Many successful filmmakers from the Global South have been educated in the Western world; they have gained a knowledge for certain themes and Western techniques that might, in effect, appeal to Western audiences. If it is the case that many of these critical political films from the “third world,” such as Mehrjui’s Cow / Gaav or Satyajit Ray’s Pather Panchali, are made for the Western appeal of third world grief, then the circulation of Art Cinema falls no differently than the operation of the systems theory.

While the Global South gains recognition at prestigious film festivals, this further reflects on if third world miseries are a commodity that serves the intellectual appetites for entertainment in the first world, especially since many of these Art Cinema films are not initially well-attended in their home countries.

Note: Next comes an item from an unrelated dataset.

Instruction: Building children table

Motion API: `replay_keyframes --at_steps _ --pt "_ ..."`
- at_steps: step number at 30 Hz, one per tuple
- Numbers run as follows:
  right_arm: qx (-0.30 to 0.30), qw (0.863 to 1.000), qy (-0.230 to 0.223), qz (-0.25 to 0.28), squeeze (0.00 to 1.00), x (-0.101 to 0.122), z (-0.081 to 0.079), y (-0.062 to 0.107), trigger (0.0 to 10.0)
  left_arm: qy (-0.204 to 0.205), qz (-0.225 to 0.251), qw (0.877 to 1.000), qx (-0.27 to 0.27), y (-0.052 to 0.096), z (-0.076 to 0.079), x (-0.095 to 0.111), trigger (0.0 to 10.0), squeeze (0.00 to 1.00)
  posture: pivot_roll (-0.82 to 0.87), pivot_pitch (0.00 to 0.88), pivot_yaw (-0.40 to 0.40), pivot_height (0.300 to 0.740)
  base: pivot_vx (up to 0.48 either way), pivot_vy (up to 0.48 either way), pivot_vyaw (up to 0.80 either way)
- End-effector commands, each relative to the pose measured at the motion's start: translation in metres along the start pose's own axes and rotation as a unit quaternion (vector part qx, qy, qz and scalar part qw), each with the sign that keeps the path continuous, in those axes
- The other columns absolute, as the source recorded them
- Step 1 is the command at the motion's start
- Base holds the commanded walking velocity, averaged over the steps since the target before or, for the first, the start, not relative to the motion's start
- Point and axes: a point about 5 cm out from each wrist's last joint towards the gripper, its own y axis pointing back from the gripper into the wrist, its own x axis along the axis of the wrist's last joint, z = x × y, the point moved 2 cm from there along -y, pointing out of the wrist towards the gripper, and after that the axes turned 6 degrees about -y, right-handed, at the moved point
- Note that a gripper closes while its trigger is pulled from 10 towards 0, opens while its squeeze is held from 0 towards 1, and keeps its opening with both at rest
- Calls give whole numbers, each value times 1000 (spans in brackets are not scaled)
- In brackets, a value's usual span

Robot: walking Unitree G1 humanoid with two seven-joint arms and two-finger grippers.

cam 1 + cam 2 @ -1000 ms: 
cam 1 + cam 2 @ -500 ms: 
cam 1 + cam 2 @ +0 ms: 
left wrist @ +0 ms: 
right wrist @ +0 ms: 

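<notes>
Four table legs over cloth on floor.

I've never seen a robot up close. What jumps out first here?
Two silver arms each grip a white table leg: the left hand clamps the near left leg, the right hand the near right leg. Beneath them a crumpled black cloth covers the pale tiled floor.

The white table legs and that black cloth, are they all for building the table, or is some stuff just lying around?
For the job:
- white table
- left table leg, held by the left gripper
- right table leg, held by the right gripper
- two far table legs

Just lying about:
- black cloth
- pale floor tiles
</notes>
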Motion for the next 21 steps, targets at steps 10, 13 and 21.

These nations of the Global South move toward the core through producing their intellectual service to the privileged West. Apart from this theoretical consideration, the central analyzed issue rather revolves around the fact that there is the construction of what is considered to be the crème de la crème, and that this high class specifically originates from the core.

As a consequence, there lacks any footing for cinema from the periphery to be considered as interchangeable in terms of being the “best.” The palpable issue is the problematic existence of the construction of this “core” and “periphery” (or Global South) sectors in the world and its manifestation within the circulation of cinema.


Farahmand, Azadeh. “Disentangling The International Festival Circuit: Genre And Iranian Cinema.” Art Cinema Histories. 263-281. Print.

Ray, Satyajit. “Under Western Eyes.” Sight & Sound. 50th Anniversary issue (Autumn 1982): 68-91. Print.